## EXERCISE REQUIREMENTS
Set the data down again, exactly as it appears below.

## GIVEN DATA
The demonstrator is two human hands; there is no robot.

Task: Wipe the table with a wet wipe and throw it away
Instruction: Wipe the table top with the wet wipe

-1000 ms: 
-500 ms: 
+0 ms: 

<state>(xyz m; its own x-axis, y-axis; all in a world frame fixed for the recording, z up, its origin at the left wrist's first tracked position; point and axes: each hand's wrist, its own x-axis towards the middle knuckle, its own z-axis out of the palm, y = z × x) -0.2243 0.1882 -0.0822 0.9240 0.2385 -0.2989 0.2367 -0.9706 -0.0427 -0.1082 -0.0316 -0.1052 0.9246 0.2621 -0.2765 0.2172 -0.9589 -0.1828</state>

## RESULT OF THE TASK
The demonstrator is two human hands; there is no robot.

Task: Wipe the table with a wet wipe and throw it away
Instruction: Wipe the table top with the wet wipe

-1000 ms: 
-500 ms: 
+0 ms: 

<state>(xyz m; its own x-axis, y-axis; all in a world frame fixed for the recording, z up, its origin at the left wrist's first tracked position; point and axes: each hand's wrist, its own x-axis towards the middle knuckle, its own z-axis out of the palm, y = z × x) -0.2243 0.1882 -0.0822 0.9240 0.2385 -0.2989 0.2367 -0.9706 -0.0427 -0.1082 -0.0316 -0.1052 0.9246 0.2621 -0.2765 0.2172 -0.9589 -0.1828</state>

The response is finished.